Mantığımız bize egoistliğin tüm kötülüklerin nedeni olduğunu söylüyor, “kendi menfaatimiz için arzulamak”, (ya da kısaca istemek arzusu). Bu ihtirasla kovaladığımız kişisel tatminlik ve kendimizi her şeyle doyurmak arzusu, etrafımızdakileri incitmemizin tek nedeni. Yaratılan ne zaman kendisini tümüyle doyurursa, bu dünyada başka hiç kimseye zarar vermeme noktasına gelir. Buna ek olarak, eğer başka bir canlıya kendisi için arzulama hissi dışında bir nedenden dolayı zarar veren bir canlı görürsek, bunun nedeni arzularının kökünden gelen bir alışkanlık olmasıdır.
Bizleri yukarıdan yöneten gücü kusursuz kabul ettiğimizden, O’nun içerisinde kendisi için arzulamak duygusu olmadığı varsayımında bulunabiliriz. Dolayısıyla başka birisine zarar vermek gibi bir niyeti de olamaz. Buna ek olarak içerisinde özgecil bir yapıya sahip, içindeki saflığı yaratılanlara dağıtmak arzusu.

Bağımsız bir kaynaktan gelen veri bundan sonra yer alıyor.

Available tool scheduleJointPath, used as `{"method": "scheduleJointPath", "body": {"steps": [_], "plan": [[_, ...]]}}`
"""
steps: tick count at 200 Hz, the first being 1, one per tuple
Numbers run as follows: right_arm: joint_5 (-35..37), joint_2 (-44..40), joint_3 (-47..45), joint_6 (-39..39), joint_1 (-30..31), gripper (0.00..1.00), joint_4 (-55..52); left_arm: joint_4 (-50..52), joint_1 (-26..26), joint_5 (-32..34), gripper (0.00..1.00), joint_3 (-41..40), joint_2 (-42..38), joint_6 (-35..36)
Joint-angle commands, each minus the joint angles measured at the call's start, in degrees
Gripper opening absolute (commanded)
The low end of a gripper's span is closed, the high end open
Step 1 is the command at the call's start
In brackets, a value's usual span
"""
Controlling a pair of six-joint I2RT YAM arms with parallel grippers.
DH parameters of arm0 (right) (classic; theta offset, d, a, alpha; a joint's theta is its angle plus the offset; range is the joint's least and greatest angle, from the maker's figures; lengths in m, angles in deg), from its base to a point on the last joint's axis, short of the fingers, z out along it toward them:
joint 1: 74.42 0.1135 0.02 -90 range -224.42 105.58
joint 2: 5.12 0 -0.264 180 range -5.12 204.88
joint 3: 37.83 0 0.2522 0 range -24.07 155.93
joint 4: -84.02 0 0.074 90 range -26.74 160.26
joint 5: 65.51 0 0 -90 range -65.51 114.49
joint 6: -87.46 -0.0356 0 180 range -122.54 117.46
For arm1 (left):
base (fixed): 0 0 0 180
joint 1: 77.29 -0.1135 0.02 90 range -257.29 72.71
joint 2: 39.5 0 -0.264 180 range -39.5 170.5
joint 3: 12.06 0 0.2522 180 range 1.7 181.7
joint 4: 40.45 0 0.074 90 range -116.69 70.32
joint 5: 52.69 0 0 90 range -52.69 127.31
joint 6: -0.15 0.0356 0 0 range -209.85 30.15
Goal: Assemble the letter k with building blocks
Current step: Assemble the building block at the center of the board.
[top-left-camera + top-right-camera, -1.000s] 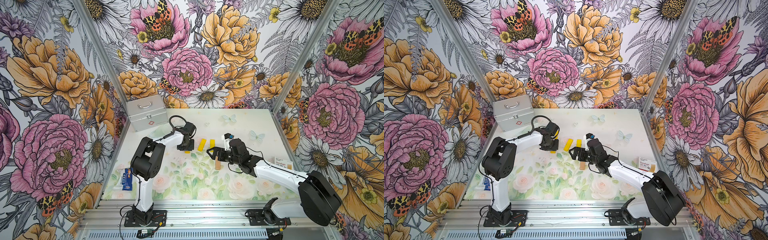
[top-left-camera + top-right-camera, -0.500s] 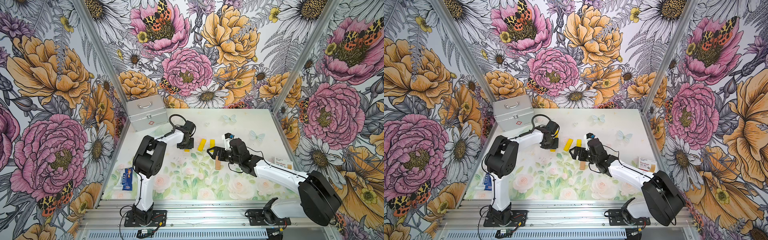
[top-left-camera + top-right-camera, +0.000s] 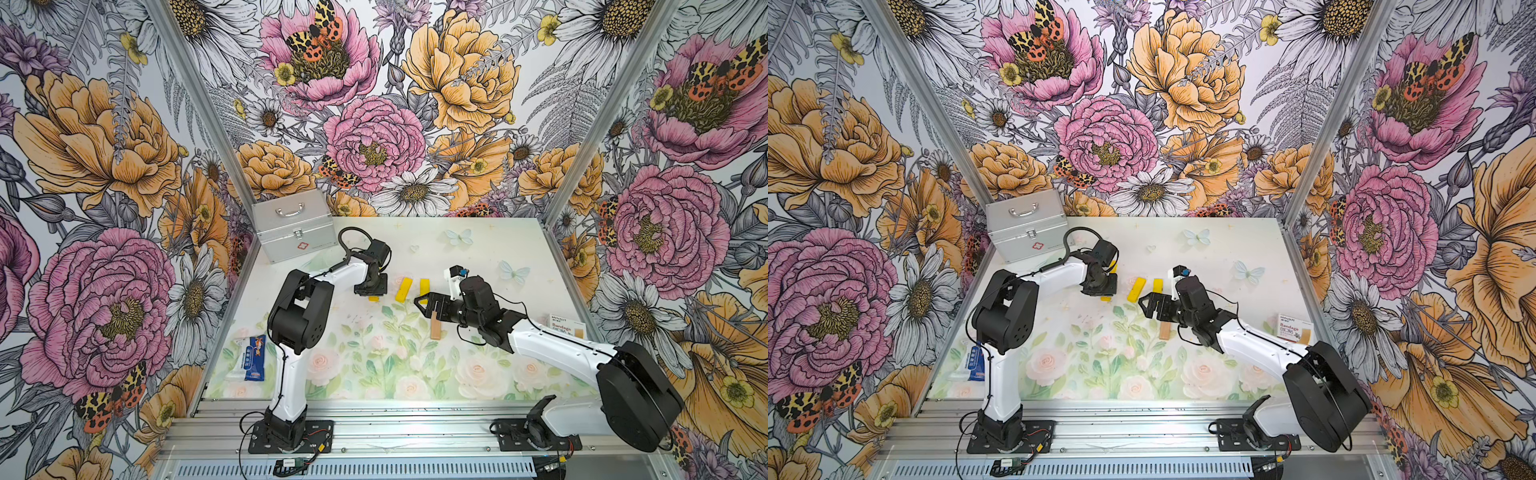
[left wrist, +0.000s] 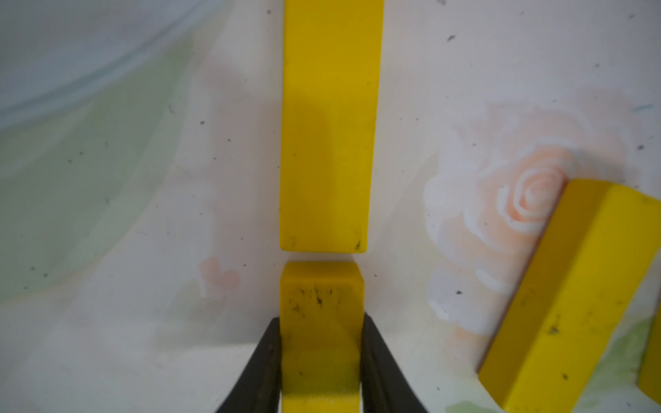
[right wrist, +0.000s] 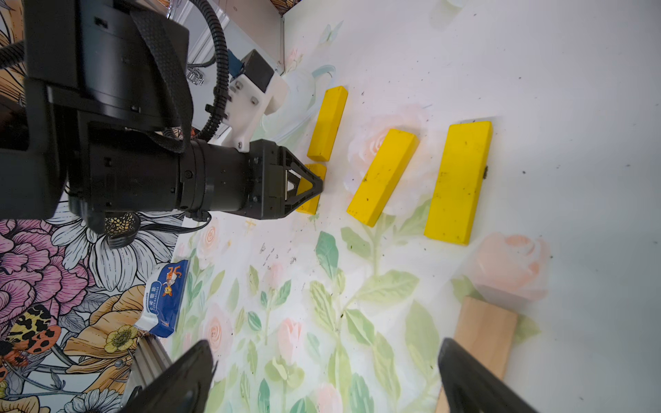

Yaratılanlar iyi ya da kötü ne hissederlerse hissetsinler tüm bunlar onlara yukarıdan gönderilir ve gönderilen her şeyin tek özelliği özgecil olmasıdır. Yaratılanlara karşı olan tek tavır budur – özgecillik. Sonuç olarak tüm yaratılanlar O’ndan sadece iyilik görürler ve başka hiç bir nedenden dolayı yaratılmadılar. Bu nedenden dolayı Kabalacılar bu gücü “mutlak iyilik” olarak tanımlarlar.
Yönetilişin Amacı
Şu an ki gerçeklere bakarak yukarıdan yönetilişimizin ve kontrol edilişimizin nasıl sadece iyilik sergilediğini inceleyebiliriz.
Dört çeşit yaratılıştan (duran, büyüyen, yaşayan ve konuşan) en basit olanını bile tüm türleriyle ele alsak her birinin nasıl bir amaç uğruna etki ve etken yönetimi altında idare edildiğini anlayabiliriz. Tıpkı dalındaki bir meyvenin olgunlaşarak kıvamına gelme amacı olduğu gibi.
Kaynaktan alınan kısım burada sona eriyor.